チワちゃん
時間は幸太郎とモコがギブルスの屋敷へ戻ってきた時に戻る。
部屋に入ると子供たちが走り寄ってきた。幸太郎は一応『密室』をかけておく。
「モコねーちゃん! お帰り!」
男の子たちだ。
「モコおねーちゃん! お帰りなさい!」
女の子たちだ。みんなモコに集まってくる。
・・・が、1人だけ違う子がいた。
「幸太郎おにーちゃん! お帰りなさい」
その女の子は幸太郎に飛びついた。幸太郎は慌ててだっこする。
「た、ただいま・・・。どうして俺の名前を?」
「うん、ギブルスさんに教えてもらったの。あ。
あたしはチワだよ!」
チワは幸太郎に頬ずりする。モコの表情が少しこわばった。
幸太郎は思い出した。そうだ、この子は拷問を受けていた女の子だ。
そして、『まずいな』と思った。
「ご、『ご主人様』。
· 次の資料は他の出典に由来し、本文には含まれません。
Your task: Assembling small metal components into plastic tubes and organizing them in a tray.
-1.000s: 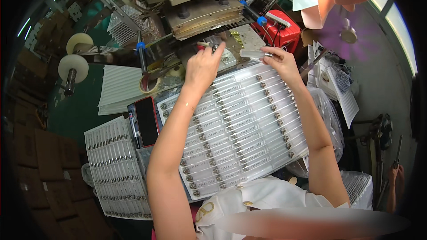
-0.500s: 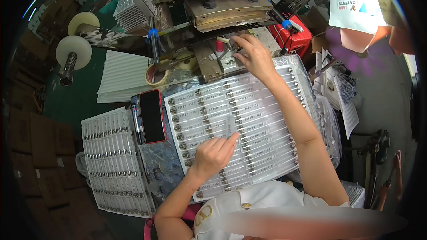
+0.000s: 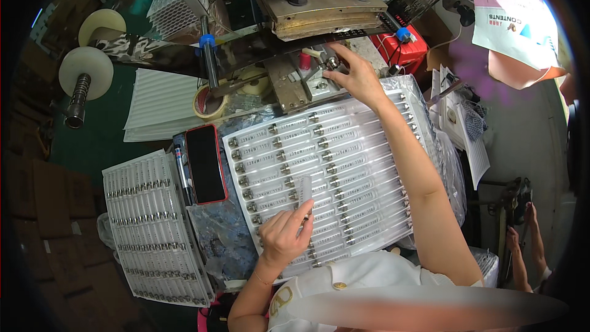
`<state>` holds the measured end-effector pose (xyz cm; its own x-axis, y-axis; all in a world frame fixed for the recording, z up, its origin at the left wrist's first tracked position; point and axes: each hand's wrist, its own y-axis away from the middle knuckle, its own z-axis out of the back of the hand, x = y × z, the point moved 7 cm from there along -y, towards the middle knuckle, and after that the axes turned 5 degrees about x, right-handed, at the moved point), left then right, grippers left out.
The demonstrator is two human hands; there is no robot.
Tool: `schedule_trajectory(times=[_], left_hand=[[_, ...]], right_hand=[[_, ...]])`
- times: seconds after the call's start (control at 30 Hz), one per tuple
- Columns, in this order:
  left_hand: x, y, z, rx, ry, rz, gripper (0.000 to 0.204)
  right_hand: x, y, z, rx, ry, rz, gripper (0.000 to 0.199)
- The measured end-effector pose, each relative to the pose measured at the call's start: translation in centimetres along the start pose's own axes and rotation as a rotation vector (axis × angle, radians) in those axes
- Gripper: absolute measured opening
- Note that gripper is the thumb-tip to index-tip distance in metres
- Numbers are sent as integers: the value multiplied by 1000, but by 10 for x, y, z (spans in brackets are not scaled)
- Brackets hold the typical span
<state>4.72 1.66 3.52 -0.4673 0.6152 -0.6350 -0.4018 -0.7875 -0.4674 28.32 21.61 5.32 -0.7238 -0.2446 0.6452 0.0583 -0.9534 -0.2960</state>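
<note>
Two hands worked apart: left hand (image 3: 284,233) pinched one clear tube (image 3: 305,189) upright-ish over the near-left part of the tube tray (image 3: 369,166), long axis pointing away. Right hand (image 3: 355,77) reached far, fingers curled on the machine's small metal fixture (image 3: 319,80); grip unclear. Phone (image 3: 206,163) lay left w/ little free room.

Red-cased phone (image 3: 206,163), tape roll (image 3: 209,102), two white film spools (image 3: 92,55), red box (image 3: 407,50), possibly a pen (image 3: 182,169)
</note>
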Motion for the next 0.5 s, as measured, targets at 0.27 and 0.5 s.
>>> schedule_trajectory(times=[0.27, 0.5], left_hand=[[0, 2, 2, -11, 2, 3, 34], [1, 1, 3, -4, 233, 96, 29]], right_hand=[[0, -1, -1, 6, -1, -16, 59], [-4, 2, 1, -29, 11, -6, 59]])
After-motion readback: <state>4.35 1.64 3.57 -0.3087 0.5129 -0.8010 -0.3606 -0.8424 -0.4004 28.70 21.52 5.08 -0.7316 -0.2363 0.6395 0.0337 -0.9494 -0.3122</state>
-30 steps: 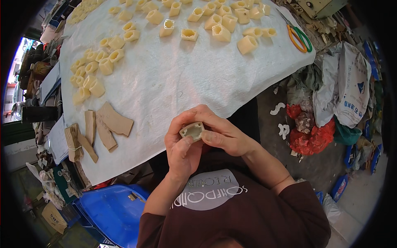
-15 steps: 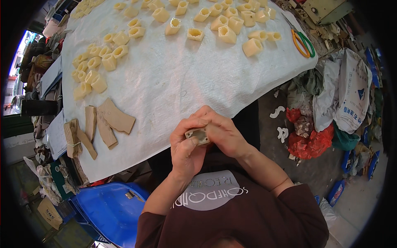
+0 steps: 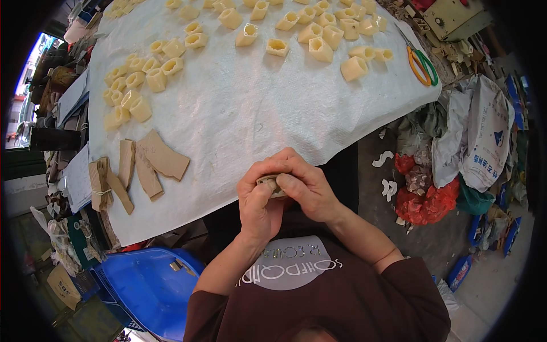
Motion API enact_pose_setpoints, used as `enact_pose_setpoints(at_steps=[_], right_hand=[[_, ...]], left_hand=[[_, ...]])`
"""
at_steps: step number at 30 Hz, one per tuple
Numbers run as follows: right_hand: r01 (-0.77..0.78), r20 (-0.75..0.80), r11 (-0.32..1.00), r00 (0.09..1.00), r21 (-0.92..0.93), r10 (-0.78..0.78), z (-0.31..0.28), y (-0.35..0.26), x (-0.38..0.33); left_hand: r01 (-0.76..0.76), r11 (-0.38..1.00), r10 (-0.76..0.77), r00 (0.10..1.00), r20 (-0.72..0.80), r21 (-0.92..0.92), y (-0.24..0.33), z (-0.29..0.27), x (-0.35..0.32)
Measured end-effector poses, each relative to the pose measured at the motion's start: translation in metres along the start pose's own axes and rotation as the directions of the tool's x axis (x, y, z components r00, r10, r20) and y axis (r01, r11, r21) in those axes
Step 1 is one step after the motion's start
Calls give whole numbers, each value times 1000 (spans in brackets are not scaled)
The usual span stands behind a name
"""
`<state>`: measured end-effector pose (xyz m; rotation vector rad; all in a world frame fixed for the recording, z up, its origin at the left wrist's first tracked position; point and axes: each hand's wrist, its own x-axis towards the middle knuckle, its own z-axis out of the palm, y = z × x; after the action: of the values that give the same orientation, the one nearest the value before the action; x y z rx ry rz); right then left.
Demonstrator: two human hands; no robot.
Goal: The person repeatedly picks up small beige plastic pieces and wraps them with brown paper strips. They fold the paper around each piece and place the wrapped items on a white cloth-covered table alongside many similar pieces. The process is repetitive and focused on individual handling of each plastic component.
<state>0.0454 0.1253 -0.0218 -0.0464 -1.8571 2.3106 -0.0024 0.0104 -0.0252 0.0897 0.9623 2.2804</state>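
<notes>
A white sheet [image 3: 228,114] covers a worktable in a crowded workshop, its near edge running slantwise behind the hands. The left hand [image 3: 256,208] and the right hand [image 3: 316,194] are brought together in front of the person's dark shirt [image 3: 353,302], fingers curled around a small grey-green piece [image 3: 268,179]. Both thumbs press on it from the near side, so the piece sits between the two hands and is mostly covered; its full shape cannot be made out.

To the left of the hands, on the sheet, lie flat brown pieces [image 3: 164,157], with a tied brown bundle [image 3: 99,183] farther left at the table's edge. Well beyond the hands, many pale yellow hollow blocks [image 3: 320,50] are scattered, some standing with their openings up, others on their sides; a cluster of them reaches round to the far left. Scissors [image 3: 409,50] with orange and green handles lie beyond the hands to the right.

Left of the hands and nearer the body is a blue bin [image 3: 151,293]. Off to their right are white scraps [image 3: 383,158] on the floor, a red bag [image 3: 430,202] and a printed white sack [image 3: 484,137].
</notes>
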Motion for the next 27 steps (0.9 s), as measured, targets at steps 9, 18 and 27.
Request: enact_pose_setpoints(at_steps=[9, 18, 27], right_hand=[[162, 98, 965, 985, -205, -145, -6, 2, 2], [215, 19, 946, 976, -244, -217, -4, 7, 1], [451, -72, 758, 837, -472, -543, 9, 17, 2]], left_hand=[[104, 989, -114, 990, -88, -109, 13, 12, 2], [128, 991, -129, 991, -39, -25, 17, 17, -1], [144, 988, -147, 987, -64, -48, 18, 22, -3]])
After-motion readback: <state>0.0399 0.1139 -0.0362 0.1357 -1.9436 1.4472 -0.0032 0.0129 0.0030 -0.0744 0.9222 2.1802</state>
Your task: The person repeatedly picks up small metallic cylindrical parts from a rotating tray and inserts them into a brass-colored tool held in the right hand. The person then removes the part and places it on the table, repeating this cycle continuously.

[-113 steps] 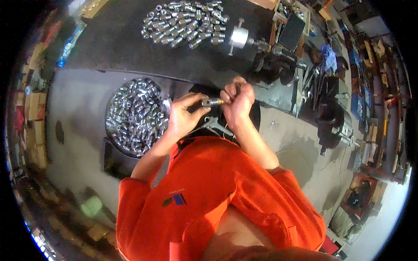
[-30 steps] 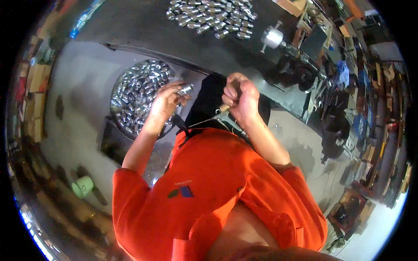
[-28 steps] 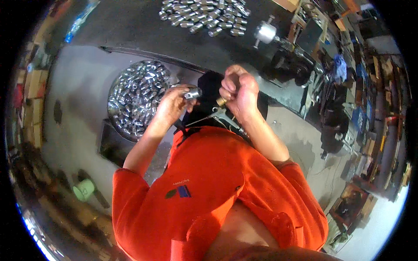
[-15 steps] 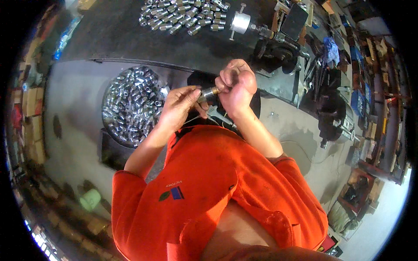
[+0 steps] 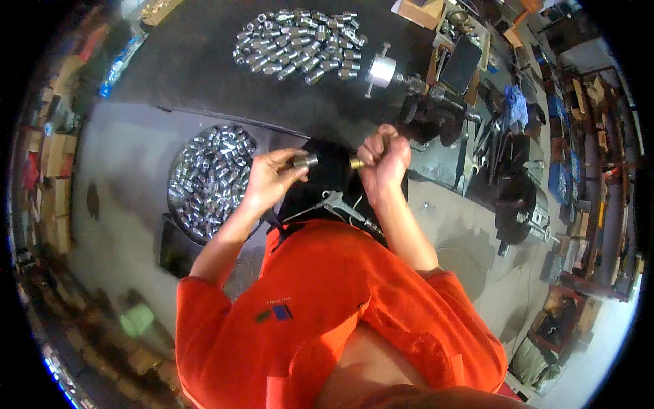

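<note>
My left hand (image 5: 267, 180) pinches a short silver metal fitting (image 5: 306, 161) between thumb and fingers, its end facing right. Across a small gap, my right hand (image 5: 385, 160) is closed round a brass-coloured cylindrical piece (image 5: 356, 163); only its tip shows, and the rest is hidden in the fist. The two pieces are apart, above a dark surface close to my lap. Just below the hands, against my orange top, lies a grey air blow gun (image 5: 334, 202). Many similar fittings (image 5: 212, 178) fill a round container to the left of my left hand.
On the dark workbench (image 5: 184, 68) ahead lies a spread of silver fittings (image 5: 303, 44). Right of them stands a silver cylinder with a cross handle (image 5: 381, 71), joined to a dark mechanism (image 5: 432, 116). Wrenches, a blue cloth (image 5: 515, 105) and a vise-like machine (image 5: 521, 198) are farther right.
My hands have drawn apart: the fitting and the brass-coloured piece, end to end before, are now separated by a gap. The whole view has shifted, with the bench lower in the picture.
</note>
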### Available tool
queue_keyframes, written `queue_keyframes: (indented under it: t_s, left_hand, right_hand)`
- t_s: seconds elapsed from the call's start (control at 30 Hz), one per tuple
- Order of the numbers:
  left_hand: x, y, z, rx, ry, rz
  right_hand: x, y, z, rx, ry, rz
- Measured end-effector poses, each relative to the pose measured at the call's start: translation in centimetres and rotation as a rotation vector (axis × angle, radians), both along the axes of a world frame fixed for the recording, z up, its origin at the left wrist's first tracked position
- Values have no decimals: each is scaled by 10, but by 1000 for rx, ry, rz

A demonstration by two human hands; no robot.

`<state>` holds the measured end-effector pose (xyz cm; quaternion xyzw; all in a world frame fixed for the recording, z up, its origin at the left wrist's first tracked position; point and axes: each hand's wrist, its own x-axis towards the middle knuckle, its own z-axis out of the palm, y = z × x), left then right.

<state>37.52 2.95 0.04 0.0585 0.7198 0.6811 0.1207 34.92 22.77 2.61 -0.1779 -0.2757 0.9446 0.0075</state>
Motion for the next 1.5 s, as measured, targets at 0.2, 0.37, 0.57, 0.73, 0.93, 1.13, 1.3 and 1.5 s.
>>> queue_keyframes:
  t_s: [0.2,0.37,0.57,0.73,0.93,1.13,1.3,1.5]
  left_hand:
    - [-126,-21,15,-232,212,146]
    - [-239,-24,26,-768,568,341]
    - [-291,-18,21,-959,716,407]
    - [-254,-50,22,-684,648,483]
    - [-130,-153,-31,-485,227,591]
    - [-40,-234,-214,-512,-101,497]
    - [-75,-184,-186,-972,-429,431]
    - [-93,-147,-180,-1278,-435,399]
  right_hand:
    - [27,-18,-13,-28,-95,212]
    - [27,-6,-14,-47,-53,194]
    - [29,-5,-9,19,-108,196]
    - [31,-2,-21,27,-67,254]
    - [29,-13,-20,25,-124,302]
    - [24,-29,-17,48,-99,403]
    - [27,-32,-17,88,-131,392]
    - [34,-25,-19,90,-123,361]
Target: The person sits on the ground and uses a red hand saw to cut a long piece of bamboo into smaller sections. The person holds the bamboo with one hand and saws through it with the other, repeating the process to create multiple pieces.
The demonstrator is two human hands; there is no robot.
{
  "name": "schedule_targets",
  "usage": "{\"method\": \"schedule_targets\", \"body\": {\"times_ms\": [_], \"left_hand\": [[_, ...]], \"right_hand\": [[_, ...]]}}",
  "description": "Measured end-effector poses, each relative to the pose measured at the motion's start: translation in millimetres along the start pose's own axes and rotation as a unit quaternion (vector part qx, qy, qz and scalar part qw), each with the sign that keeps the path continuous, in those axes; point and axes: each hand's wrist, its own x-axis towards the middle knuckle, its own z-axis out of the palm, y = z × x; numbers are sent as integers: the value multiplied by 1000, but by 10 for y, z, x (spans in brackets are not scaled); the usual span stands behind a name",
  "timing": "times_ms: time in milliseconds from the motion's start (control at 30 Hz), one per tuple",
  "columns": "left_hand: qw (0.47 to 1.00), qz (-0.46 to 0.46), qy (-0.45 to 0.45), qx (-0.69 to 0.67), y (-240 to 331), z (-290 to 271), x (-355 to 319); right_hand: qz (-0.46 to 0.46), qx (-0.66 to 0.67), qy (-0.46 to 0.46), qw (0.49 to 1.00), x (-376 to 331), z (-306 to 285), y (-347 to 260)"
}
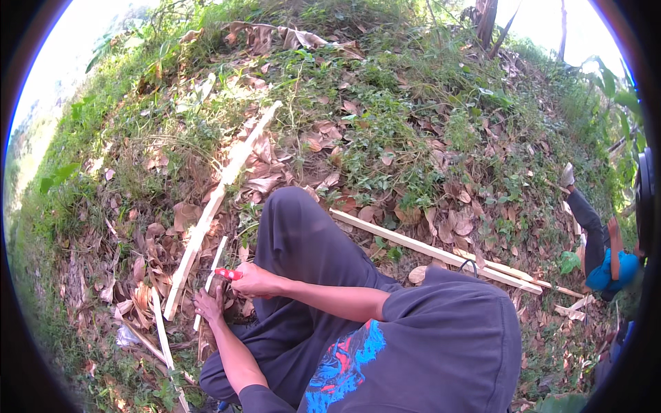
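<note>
My left hand point(208, 305) is closed around the lower part of a thin pale wooden strip point(219, 256), which slants up from the ground beside my bent knee. In my right hand point(257, 281) is a small red tool with white marks point(228, 274). Its tip meets the strip just above my left fingers, and I cannot make out what kind of tool it is. A longer, thicker wooden batten point(222, 187) lies to the left of the strip, running away from me over dry leaves.
Another wooden batten point(427, 249) lies to the right of my knee, with a thinner stick point(523, 275) alongside. A narrow strip point(164, 337) is at the lower left. At far right sits another person in a blue top point(613, 270). Leafy, sloping ground surrounds me.
</note>
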Motion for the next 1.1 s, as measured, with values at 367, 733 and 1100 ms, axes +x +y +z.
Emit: {"method": "schedule_targets", "body": {"times_ms": [367,733,1100], "left_hand": [[998,9,64,14,128,-161,-136],[993,26,111,-15,106,-49,-202],[986,-33,156,-37,47,-97,84]], "right_hand": [[4,-48,30,998,8,145,103],[-48,-88,49,994,-261,204,111],[-46,-10,61,997,-370,156,-110]]}}
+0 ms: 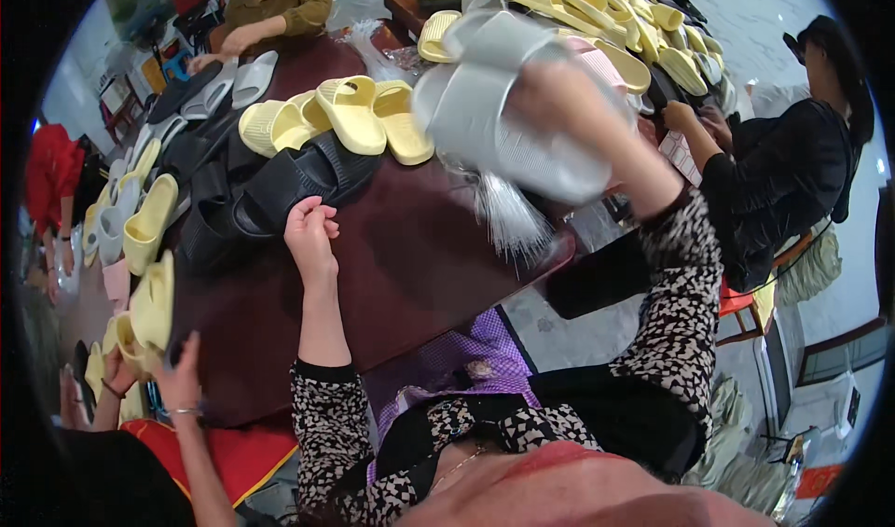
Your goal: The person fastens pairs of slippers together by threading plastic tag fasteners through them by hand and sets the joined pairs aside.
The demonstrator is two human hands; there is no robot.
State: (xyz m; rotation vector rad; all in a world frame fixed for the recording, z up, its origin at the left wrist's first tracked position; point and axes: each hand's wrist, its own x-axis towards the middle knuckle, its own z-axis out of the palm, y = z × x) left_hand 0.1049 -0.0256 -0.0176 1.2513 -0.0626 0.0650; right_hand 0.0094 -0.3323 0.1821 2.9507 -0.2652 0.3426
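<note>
My right hand [552, 107] grips a pair of grey slippers [466, 107] raised over the table's right side; hand and slippers are smeared by motion. My left hand [312, 233] hovers over the dark red table [373, 275], its fingers curled in with nothing visible in them. Just beyond it lie black slippers [280, 191] in a row, close to my fingertips. Behind those, yellow slippers [352, 117] lean together. Below the grey pair, a bundle of clear plastic strands [511, 217] lies on the table near its right edge.
Yellow slippers [597, 9] are heaped at the far right. Grey and yellow slippers [149, 224] line the left side. At the lower left a co-worker's hands [177, 378] handle a yellow slipper. Other people sit at the far side [275, 14] and at the right [792, 163].
</note>
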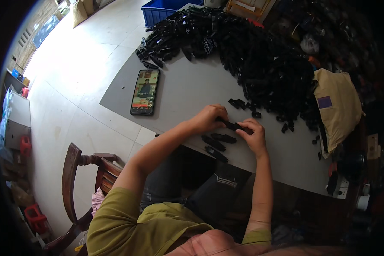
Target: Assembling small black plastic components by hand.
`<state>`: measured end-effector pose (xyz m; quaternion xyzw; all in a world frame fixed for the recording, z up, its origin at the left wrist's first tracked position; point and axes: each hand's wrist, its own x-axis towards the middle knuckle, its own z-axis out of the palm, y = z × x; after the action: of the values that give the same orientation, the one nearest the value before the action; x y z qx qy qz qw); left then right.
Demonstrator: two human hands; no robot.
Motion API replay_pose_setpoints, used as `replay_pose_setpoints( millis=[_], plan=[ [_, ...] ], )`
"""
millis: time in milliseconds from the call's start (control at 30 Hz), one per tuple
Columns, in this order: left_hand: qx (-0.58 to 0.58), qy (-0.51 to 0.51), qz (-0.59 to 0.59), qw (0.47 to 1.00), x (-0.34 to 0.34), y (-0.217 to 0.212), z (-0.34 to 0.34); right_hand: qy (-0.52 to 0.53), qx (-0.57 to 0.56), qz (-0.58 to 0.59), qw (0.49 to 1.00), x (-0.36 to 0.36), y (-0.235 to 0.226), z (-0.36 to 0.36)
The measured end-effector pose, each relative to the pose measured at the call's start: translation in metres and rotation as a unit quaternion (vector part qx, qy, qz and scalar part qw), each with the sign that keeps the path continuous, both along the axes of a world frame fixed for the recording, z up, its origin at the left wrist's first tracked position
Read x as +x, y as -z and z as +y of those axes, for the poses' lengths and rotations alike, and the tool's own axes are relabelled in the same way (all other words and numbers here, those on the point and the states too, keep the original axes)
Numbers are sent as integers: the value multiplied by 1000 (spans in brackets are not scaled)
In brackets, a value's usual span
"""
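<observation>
Between my two hands, just above the grey tabletop, is a slim black plastic part. My left hand is closed on its left end, while the fingers of my right hand pinch the other end. Several similar long black pieces lie near the table edge, just below my hands. Beyond my hands, a few small black blocks are scattered. A large heap of black plastic parts covers the far and right side of the table. The exact kind of these parts cannot be made out.
A phone with a lit screen lies left on the table. At the right edge sits a beige cloth bag. A blue crate stands beyond the heap. On the left is a wooden chair; red stools stand farther off.
</observation>
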<state>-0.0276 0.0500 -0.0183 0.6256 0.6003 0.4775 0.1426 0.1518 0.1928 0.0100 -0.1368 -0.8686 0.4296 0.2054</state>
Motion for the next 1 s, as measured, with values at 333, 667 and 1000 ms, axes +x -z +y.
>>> replay_pose_setpoints(
  millis=[333,667,1000],
  plan=[
    [28,8,95,995,-47,-11,2,32,85,44,995,-5,13,-21],
    [-322,-620,115,706,-245,-8,-28,46,95,33,994,-9,12,-29],
    [-306,-546,165,762,-172,-13,21,30,110,36,993,-10,11,-27]
  ],
)
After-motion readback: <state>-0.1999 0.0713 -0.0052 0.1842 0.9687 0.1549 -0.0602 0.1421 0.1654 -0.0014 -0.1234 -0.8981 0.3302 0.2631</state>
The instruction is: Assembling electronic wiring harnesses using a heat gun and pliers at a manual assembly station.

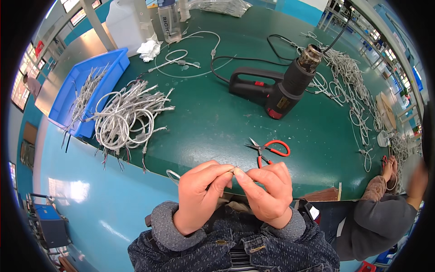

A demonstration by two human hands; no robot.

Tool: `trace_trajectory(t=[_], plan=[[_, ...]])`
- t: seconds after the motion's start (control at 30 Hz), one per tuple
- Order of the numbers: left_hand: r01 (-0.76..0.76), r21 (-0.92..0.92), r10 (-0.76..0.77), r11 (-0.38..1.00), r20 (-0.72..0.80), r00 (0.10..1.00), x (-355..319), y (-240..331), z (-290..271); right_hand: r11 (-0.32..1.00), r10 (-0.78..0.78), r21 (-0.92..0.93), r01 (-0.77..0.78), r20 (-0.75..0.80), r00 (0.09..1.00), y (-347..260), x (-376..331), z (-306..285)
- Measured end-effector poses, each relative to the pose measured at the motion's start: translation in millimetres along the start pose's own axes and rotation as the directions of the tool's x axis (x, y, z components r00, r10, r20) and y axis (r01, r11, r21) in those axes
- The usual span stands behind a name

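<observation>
Head view: my left hand (201,191), right hand (268,192).
Grip: both pinching 1 tiny tan piece (233,170), kind unclear.
Beyond: red-handled metal scissors (261,148).

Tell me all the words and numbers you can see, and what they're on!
Bottle: big dark letters run along its side, but I won't copy them out.
Heat gun: small yellowish marks, too small to read.
I can't make out any other writing.

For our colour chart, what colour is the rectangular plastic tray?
The tray is blue, clearest in head view.
</observation>
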State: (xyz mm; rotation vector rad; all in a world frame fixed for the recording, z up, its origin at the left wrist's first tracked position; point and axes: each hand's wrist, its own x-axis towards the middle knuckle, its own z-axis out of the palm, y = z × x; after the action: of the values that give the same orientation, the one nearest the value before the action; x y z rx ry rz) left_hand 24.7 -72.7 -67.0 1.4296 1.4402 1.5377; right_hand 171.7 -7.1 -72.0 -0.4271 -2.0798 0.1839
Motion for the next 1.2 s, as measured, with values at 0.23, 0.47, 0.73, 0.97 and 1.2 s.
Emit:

ずいぶんチワちゃんに懐かれたようですね・・・」
「ははは、あんまりカッコよくなかったけど、一応ヒーローなのかな?」
「うん。幸太郎お兄ちゃんはチワのヒーローなんだよ!」
チワが幸太郎に『ぎゅっ』と抱き着いた。
モコの顔が微妙な笑顔で固まった。
「もう・・・チワちゃんは甘えんぼさんだな。よしよし」
チワのふさふさした小さなしっぽが
『もさこら、もさこら』と揺れている。かわいい。
「お帰り、幸太郎。ひっひ。一通り予定は済んだかの?」
「ギブルスさん。この度はお力添え、ありがとうございました。
それで・・・その。実は・・・。
解放した奴隷が予定より、その・・・」
「ほっほ。8人もキレイどころを連れて戻るとは、やるのう!
しかも男はゼロか。ひっひ。お前さんも好きじゃの。
ハーレムまっしぐらじゃな」
「ち、違いますって。完全に読み違いです・・・。
えー。それで、馬車に8名乗れるでしょうか・・・?」
「ああ、問題ないわい。言ったじゃろう?
『大きめにしておいた』ってな。
わしは6名以上に増えると読んでおったわ。ひっひ。
まさか女ばかりとは思わんかったがの。くっくっく」
ギブルスは心底面白いといった風で幸太郎をからかう。
「むぐぐ・・・」
でも全員乗れる大きさの馬車があって良かった。